Recorded data
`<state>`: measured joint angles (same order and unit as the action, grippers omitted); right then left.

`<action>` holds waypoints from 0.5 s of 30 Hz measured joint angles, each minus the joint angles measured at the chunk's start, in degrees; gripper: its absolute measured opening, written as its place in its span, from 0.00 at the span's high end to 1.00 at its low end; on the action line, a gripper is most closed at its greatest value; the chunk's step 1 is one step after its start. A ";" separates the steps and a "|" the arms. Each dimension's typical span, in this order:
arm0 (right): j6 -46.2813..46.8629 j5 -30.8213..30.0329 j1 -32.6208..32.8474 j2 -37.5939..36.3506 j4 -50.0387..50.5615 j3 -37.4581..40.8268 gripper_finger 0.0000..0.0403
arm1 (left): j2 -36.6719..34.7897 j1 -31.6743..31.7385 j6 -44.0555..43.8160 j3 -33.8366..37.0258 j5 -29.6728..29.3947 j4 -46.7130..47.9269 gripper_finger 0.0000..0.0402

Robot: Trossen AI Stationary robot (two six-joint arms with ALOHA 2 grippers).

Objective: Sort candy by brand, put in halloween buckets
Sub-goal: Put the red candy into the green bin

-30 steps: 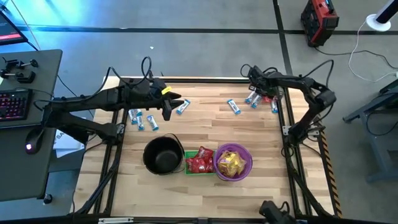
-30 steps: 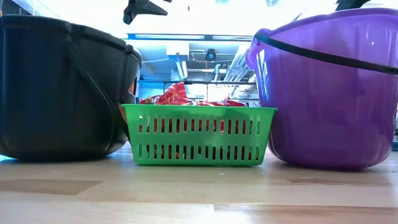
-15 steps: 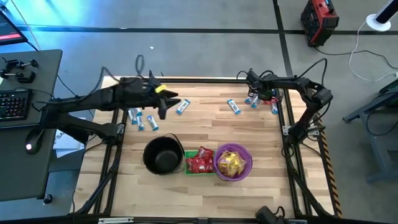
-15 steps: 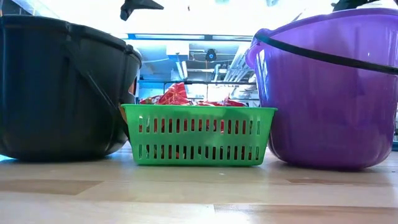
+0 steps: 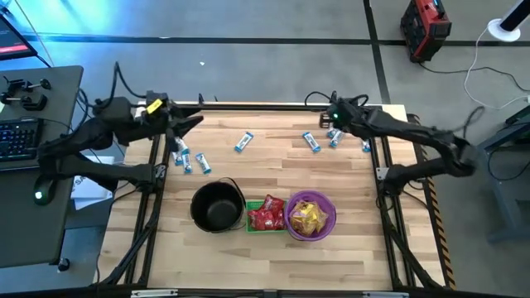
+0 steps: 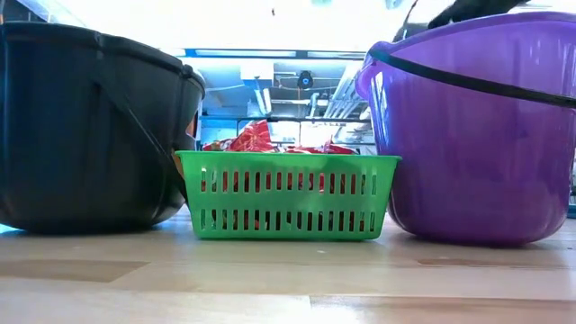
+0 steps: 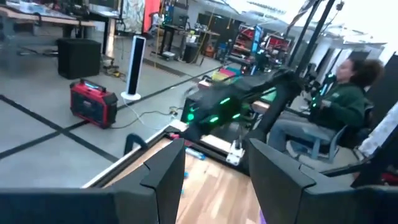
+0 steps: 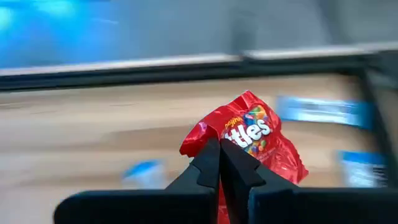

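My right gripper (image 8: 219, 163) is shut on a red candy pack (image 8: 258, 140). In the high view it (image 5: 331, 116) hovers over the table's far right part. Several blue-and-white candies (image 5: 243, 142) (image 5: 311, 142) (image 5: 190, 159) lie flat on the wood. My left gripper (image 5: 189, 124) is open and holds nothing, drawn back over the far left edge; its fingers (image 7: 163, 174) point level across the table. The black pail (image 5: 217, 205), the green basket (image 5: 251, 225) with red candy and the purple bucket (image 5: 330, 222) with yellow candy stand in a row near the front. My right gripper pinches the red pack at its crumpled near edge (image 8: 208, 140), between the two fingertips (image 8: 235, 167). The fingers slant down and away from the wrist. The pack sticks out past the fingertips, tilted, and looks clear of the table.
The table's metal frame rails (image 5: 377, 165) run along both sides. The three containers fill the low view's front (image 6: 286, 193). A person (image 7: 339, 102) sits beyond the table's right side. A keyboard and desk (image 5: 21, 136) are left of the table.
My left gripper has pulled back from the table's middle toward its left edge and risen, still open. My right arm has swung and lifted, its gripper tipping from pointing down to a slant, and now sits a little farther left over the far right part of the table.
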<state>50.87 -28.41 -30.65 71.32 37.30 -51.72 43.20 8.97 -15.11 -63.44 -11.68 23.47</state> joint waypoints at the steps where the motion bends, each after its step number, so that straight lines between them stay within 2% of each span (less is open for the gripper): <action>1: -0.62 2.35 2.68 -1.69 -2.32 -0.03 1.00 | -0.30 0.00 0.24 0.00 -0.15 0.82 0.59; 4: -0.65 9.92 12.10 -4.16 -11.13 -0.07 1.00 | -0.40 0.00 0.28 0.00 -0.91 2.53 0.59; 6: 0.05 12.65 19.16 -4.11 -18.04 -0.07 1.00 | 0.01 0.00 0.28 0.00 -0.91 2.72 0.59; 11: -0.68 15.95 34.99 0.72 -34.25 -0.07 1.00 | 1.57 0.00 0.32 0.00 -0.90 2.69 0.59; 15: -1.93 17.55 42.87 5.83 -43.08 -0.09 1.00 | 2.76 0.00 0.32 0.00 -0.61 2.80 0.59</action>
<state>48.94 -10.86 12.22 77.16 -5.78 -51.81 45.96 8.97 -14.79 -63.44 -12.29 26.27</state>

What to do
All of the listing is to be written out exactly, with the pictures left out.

Response to this task
`<state>`: measured joint angles (same order and unit as the action, grippers omitted); right then left.

`<action>` holds waypoints from 0.5 s of 30 Hz measured joint angles, each minus the joint angles measured at the chunk's start, in degrees; gripper: its absolute measured opening, written as its place in its span, from 0.00 at the span's high end to 1.00 at its low end; on the action line, a gripper is most closed at its greatest value; the chunk's step 1 is one step after its start. A ";" separates the steps and a "|" the arms. Each dimension's typical span, in this order:
arm0 (right): j6 -46.2813..46.8629 j5 -30.8213..30.0329 j1 -32.6208..32.8474 j2 -37.5939..36.3506 j4 -50.0387..50.5615 j3 -37.4581..40.8268 gripper_finger 0.0000..0.0403
arm1 (left): j2 -36.6719..34.7897 j1 -31.6743..31.7385 j6 -44.0555..43.8160 j3 -33.8366..37.0258 j5 -29.6728..29.3947 j4 -46.7130..47.9269 gripper_finger 0.0000..0.0402

Robot: Trossen AI Stationary robot (two six-joint arms with ALOHA 2 grippers).

Objective: Sort candy by brand, put in halloween buckets
Sub-goal: Put the red candy into the green bin

-30 steps: 
-30 steps: 
-15 steps: 
-15 steps: 
+0 steps: 
+0 steps: 
+0 steps: 
+0 steps: 

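My right gripper (image 8: 219, 163) is shut on a red candy pack (image 8: 258, 140). In the high view it (image 5: 331, 116) hovers over the table's far right part. Several blue-and-white candies (image 5: 243, 142) (image 5: 311, 142) (image 5: 190, 159) lie flat on the wood. My left gripper (image 5: 189, 124) is open and holds nothing, drawn back over the far left edge; its fingers (image 7: 163, 174) point level across the table. The black pail (image 5: 217, 205), the green basket (image 5: 251, 225) with red candy and the purple bucket (image 5: 330, 222) with yellow candy stand in a row near the front. My right gripper pinches the red pack at its crumpled near edge (image 8: 208, 140), between the two fingertips (image 8: 235, 167). The fingers slant down and away from the wrist. The pack sticks out past the fingertips, tilted, and looks clear of the table.
The table's metal frame rails (image 5: 377, 165) run along both sides. The three containers fill the low view's front (image 6: 286, 193). A person (image 7: 339, 102) sits beyond the table's right side. A keyboard and desk (image 5: 21, 136) are left of the table.
My left gripper has pulled back from the table's middle toward its left edge and risen, still open. My right arm has swung and lifted, its gripper tipping from pointing down to a slant, and now sits a little farther left over the far right part of the table.
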<state>50.87 -28.41 -30.65 71.32 37.30 -51.72 43.20 8.97 -15.11 -63.44 -11.68 23.47</state> joint waypoints at the steps where the motion bends, each after its step number, so that straight lines between them stay within 2% of each span (less is open for the gripper): <action>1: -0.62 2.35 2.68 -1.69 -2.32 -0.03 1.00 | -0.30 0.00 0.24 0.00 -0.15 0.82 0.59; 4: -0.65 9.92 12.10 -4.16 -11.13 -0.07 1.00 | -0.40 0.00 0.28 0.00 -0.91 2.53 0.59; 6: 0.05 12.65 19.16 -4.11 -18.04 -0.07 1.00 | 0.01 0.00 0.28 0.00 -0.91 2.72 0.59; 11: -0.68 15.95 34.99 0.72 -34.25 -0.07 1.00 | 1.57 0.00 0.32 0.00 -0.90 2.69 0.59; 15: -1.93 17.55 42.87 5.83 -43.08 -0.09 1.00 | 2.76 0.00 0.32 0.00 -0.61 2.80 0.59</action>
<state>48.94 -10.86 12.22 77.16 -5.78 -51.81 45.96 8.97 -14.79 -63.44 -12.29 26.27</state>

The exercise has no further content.